* REQUIRED ACTION *
Lines, not repeats, are what count: give the number of lines below that hold "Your", and nothing more.

* EXERCISE INPUT *
= Beginning of Section =

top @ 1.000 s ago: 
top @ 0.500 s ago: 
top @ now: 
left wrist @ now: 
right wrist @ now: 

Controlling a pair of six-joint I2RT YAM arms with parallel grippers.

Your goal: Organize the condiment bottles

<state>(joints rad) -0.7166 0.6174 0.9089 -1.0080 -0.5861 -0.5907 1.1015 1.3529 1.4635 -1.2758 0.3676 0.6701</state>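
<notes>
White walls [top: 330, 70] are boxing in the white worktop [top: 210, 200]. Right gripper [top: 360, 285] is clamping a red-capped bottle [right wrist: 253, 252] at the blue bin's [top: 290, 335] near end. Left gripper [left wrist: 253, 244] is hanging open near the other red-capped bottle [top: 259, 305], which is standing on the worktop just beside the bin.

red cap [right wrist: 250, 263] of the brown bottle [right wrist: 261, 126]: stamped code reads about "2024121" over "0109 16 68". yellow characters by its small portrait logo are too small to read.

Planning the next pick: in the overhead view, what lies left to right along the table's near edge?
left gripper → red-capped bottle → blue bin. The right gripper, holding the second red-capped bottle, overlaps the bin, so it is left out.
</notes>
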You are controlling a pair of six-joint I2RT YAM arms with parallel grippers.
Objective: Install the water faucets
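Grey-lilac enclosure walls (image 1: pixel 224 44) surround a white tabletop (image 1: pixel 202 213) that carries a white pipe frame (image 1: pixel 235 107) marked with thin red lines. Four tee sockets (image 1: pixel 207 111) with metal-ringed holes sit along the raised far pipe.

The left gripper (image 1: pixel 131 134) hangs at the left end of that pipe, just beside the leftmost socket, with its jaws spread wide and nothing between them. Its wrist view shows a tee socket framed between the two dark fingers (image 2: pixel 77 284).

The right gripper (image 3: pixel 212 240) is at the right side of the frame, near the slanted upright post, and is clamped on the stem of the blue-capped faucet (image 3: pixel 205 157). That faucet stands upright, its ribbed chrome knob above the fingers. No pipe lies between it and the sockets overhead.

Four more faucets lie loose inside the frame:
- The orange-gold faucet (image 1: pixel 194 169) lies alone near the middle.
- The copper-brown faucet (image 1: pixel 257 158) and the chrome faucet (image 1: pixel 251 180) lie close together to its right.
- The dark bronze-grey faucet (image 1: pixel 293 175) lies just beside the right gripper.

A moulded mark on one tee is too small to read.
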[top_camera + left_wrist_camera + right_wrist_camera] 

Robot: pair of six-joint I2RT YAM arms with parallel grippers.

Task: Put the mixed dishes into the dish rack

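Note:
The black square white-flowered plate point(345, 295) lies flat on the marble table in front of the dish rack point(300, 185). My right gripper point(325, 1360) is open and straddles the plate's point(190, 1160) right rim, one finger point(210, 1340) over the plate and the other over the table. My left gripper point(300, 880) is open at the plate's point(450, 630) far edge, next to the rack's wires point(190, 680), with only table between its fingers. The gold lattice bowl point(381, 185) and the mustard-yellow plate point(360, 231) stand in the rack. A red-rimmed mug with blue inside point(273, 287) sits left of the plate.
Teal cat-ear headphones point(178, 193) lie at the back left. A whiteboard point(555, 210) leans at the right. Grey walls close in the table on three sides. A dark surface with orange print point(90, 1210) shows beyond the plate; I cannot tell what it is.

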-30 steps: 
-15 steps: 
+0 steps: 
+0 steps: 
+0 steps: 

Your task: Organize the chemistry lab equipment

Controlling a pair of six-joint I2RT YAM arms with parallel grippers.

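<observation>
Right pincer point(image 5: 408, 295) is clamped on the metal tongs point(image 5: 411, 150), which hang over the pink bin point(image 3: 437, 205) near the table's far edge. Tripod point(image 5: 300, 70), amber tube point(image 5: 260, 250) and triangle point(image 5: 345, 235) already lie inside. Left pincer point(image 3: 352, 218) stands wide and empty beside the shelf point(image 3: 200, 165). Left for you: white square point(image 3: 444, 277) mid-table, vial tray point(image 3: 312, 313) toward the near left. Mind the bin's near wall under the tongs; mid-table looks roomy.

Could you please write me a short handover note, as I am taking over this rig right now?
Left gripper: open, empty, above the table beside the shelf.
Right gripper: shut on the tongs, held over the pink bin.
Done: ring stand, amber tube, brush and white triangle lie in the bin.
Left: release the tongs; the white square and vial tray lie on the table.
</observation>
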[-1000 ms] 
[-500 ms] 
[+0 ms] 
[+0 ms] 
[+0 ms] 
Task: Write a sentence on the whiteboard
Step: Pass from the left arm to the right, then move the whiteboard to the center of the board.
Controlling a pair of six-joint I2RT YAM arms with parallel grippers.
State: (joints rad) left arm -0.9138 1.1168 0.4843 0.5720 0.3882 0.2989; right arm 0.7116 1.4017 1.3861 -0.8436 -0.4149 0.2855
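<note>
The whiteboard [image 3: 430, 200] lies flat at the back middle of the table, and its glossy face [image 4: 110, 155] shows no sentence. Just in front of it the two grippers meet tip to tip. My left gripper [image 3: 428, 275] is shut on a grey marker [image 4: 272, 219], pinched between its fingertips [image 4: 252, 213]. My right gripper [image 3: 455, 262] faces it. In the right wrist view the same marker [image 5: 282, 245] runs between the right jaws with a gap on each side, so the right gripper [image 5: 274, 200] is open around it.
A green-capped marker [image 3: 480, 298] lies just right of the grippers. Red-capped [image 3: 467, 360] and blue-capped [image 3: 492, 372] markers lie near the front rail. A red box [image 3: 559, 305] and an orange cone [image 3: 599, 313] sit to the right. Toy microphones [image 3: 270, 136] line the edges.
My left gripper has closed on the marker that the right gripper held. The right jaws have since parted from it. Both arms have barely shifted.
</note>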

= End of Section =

* RESPONSE *
2